Another strange integration bug. The script within the nextflow pipeline fails to wait on the previous command to finish. I wrapped it up manually in a script and it functions as expected. It seems like the script element in nextflow ignores sleep and wait for some reason.
This occurs because the docker image we're using will treat the database as an existing one if you provide the data folder as a command. Singularity will require me to include this data folder, hence this may not be resolvable. I think this may also be the source of our plugin problem so manual integration may be needed there as well.
Since singularity has a limited view into the filesystem which it is run, the default symbolic links to output files are insufficient. I modified it to duplicate the file in both work and the target directory.
publishDir(path: dbDir + '/import',
mode: 'copy',
overwrite: true)
This was able to correct the issue. We now have a pipeline which starts to load the database!

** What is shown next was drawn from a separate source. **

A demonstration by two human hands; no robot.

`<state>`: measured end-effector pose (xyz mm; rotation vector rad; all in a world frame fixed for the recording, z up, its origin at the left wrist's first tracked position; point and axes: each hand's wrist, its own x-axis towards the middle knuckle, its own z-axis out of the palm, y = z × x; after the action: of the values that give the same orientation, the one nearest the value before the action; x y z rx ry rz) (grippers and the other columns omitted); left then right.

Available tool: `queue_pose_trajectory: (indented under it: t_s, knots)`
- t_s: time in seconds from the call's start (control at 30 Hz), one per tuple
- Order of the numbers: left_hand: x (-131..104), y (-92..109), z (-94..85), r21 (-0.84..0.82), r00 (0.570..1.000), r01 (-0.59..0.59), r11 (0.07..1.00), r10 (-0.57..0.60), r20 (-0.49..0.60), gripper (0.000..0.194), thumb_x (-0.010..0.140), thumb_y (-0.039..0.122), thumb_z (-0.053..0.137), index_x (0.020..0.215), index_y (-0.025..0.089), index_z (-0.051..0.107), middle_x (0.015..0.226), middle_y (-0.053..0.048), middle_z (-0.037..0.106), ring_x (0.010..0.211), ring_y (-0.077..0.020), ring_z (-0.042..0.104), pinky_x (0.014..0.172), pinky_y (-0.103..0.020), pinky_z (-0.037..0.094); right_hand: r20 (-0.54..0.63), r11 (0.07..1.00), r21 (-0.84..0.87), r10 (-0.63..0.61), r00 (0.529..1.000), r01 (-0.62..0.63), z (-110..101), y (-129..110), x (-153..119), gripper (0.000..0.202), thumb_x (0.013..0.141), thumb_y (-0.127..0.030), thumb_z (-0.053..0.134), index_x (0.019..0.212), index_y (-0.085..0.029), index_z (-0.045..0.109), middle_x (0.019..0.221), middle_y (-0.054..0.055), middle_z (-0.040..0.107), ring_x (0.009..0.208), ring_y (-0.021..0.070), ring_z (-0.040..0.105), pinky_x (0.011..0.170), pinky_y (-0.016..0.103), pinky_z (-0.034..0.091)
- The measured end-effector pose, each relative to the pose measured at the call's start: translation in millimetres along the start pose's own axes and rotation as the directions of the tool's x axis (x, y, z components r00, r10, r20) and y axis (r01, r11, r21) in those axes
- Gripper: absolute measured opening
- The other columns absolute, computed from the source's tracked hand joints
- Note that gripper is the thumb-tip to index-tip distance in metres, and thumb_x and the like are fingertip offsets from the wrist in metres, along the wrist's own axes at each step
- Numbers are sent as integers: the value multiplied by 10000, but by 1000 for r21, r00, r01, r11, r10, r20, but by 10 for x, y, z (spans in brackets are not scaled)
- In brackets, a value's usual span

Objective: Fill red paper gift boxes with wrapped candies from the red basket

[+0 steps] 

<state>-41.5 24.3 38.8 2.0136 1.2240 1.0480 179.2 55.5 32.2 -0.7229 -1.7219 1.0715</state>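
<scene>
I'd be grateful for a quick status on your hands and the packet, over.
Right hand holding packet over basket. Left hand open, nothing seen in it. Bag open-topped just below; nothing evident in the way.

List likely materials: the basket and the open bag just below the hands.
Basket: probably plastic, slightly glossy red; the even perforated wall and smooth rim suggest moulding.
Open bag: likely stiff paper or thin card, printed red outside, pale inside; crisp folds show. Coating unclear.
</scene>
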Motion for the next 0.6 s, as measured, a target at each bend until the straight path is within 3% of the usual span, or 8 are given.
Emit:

Next, we need to create a stdout to list elements which haven't been fully analyzed, then build the last step of the pipeline. Another to-do item, maybe automate the unzipping of GISAID tarballs and concatenating the resultant CSV and fasta files.
Wrapped up all of the most important elements. I need to do more thorough unit testing. Not a fan of how I ensure execution order at the moment. I think moving to DSL2 may be necessary sooner rather than later. Sequencing is particularly important for the first install of the database.
Important note, there is a bug which forces indexed relationship properties to act as floating points, preventing use of =
. For now, I'm just using a conditional on either end, but I should look into how to fix this more cleanly. It may involve removing the index.
Successful end-to-end run. MST Network included. Slowest elements are extrinsic to the workflow. Now I just need to make the script more user-friendly and comment before pushing back up to main. Note: new commits not yet added. Waiting to push them to main until colleagues wrap up their elements.